Inflation Expectations on the Rise

What is inflation?

Inflation is a “sustained increase” in the general price level in the economy. Inflation means an increase in the cost of living because prices for goods and services rise. Inflation is the decline of purchasing power in a currency over time. The increase in the general level of prices, often expressed as the rate of inflation (as a percentage) means a unit of currency buys less than in the past.

Inflation is considered positive when consumer demand and consumption are increased –driving economic growth. When inflation is too high, it is not considered a good thing for the economy or individuals. Inflation will always decrease the value of money, unless interest rates are higher than inflation – the higher inflation is, the less chance for savers to obtain any real return (what is earned after accounting for inflation and taxes) on their money.

There are two types of inflation that cause an increase in the overall price level within an economy. Cost-push inflation is a rise in prices caused by a rise in the cost of production. For example, energy price increases result in the cost of producing and transporting to rise. Demand-pull inflation is a rise in prices caused by increased demand. Companies will increase prices due to a shortage of goods.

Hyperinflation, just to clarify, is generally considered to occur when inflation is increasing more than 1000%. Money loses value so fast that consumers do not want to use it as a medium of exchange. Examples of hyperinflation were Germany in the 1920s at 100 billion %, and Hungary in 1946 at 42,000 billion %.

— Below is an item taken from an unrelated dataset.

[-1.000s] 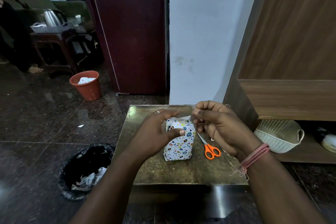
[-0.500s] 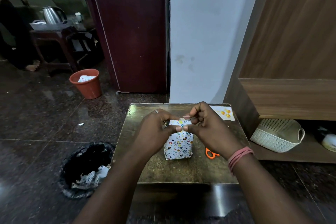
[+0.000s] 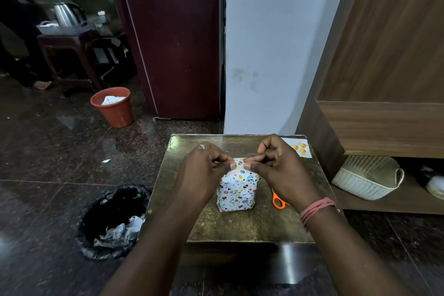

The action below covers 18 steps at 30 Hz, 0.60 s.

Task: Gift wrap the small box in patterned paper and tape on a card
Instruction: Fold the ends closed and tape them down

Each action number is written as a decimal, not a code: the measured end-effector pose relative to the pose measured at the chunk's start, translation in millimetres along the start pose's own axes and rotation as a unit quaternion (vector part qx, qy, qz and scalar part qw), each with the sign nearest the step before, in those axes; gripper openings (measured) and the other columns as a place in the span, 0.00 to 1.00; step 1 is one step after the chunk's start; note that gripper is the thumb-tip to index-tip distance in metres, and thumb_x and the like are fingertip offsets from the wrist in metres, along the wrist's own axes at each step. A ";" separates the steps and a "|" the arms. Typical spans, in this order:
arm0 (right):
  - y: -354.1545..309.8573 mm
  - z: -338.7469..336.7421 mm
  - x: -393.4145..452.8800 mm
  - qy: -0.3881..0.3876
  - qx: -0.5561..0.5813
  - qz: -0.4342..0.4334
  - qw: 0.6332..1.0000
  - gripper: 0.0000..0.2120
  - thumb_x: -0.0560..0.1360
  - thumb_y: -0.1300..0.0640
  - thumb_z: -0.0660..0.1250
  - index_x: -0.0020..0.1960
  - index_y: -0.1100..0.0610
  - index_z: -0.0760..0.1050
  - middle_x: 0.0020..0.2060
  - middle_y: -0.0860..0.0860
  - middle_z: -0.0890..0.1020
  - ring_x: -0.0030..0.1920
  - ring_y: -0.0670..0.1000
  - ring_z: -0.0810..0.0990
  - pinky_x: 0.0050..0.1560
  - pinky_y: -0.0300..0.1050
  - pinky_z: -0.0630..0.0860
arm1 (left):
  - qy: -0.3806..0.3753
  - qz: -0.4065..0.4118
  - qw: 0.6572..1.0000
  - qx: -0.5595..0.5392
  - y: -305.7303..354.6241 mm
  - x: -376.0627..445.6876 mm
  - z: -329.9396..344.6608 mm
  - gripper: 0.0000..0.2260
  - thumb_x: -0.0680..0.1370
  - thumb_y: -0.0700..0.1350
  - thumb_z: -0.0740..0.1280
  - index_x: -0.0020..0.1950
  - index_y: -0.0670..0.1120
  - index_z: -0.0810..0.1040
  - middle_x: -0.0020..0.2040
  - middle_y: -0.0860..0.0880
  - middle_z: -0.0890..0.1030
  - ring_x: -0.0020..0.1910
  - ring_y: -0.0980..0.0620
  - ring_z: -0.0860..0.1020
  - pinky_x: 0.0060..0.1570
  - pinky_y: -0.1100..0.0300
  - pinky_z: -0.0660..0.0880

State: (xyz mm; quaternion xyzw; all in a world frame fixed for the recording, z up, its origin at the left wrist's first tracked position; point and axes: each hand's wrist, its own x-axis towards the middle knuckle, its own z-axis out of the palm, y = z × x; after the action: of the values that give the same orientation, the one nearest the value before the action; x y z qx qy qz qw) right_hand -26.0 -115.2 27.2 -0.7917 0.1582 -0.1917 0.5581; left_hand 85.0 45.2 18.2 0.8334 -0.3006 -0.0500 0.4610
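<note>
While both hands pinch its top, glossy patterned box [image 3: 236, 190] stands upright

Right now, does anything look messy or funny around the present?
A little. The wrapped box stands upright but looks rumpled, with its bottom edge uneven on the table. The orange scissors are half hidden under the right hand. A white paper scrap lies on the dark floor. Nothing looks spilled.
</note>
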 end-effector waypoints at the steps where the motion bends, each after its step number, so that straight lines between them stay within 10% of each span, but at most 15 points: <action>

Inflation in the U.S. has not reached 3.00% in more than 20 years. This is based on core CPI data (consumer price index less prices for food and energy = measures the change in the out-of-pocket expenditures of households). One of the most hotly-debated topics this year is whether inflation will return and what impact this may have on the economy and markets.

So, what is considered high inflation? The current thinking is 2.50% Core PCE (personal consumption expenditures = measures prices paid by consumers for goods and services except food and energy). This would be a 27-year high!

For now, short-term interest rates are anchored, or in other words, are not moving much if at all. This is not the case with longer-term interest rates. They have been moving up. The absolute low for the 10-year Treasury Note was 0.33% on March 9, 2020. The 10-year Treasury Note is now about 1.128%. In “bond-land” that is a big move.

What is this signaling? The reason interest rates move is EXPECTED nominal growth. The definition of nominal growth is real economic growth plus inflation.

Over the last 20 years the focus of interest rate movement has been expected economic expansion or contraction. Little or no movement has been due to inflation – it has been as if inflation has been deleted from the equation. The issue now becomes are interest rates moving due to expected nominal growth or future expected inflation? The out-of-consensus view is that interest rates are moving up due to the revival of inflationary expectations – this would pose a problem for risk assets.
We do not know, and neither does anyone else, what will transpire. In particular, the stock markets over the last several years, and even now with the expectation of more stimulus, have been moving up. Bond market participants right now are divided about expected growth and inflation. If all bond investors come to the same realization that inflation is the reason for rates moving up, that will most likely cause the Federal Reserve (FED) to change course. It may force them to pull back or stop bond purchases, and rethink keeping interest rates at the zero bound. If bond investors become one in thought, they will sell, and rates will go up. The shear size of the bond market can overwhelm the FEDs policies.

While we are always optimistic long-term, the uncertainty of our times, and the battle between FED liquidity versus the consequences of expected future inflation, warrants some cash reserves. The current fundamentals of the stock market on a historical basis are extremely overvalued to the most overvalued in history. The bond bull market of the last 39 years or so, may have ended in March of 2020. Even if inflation remains subdued, we believe that current elevated market fundamentals will afford us the opportunity to invest at better valuation levels.

We appreciate and thank you for the trust and confidence you have placed in Occam Capital® Management, LLC.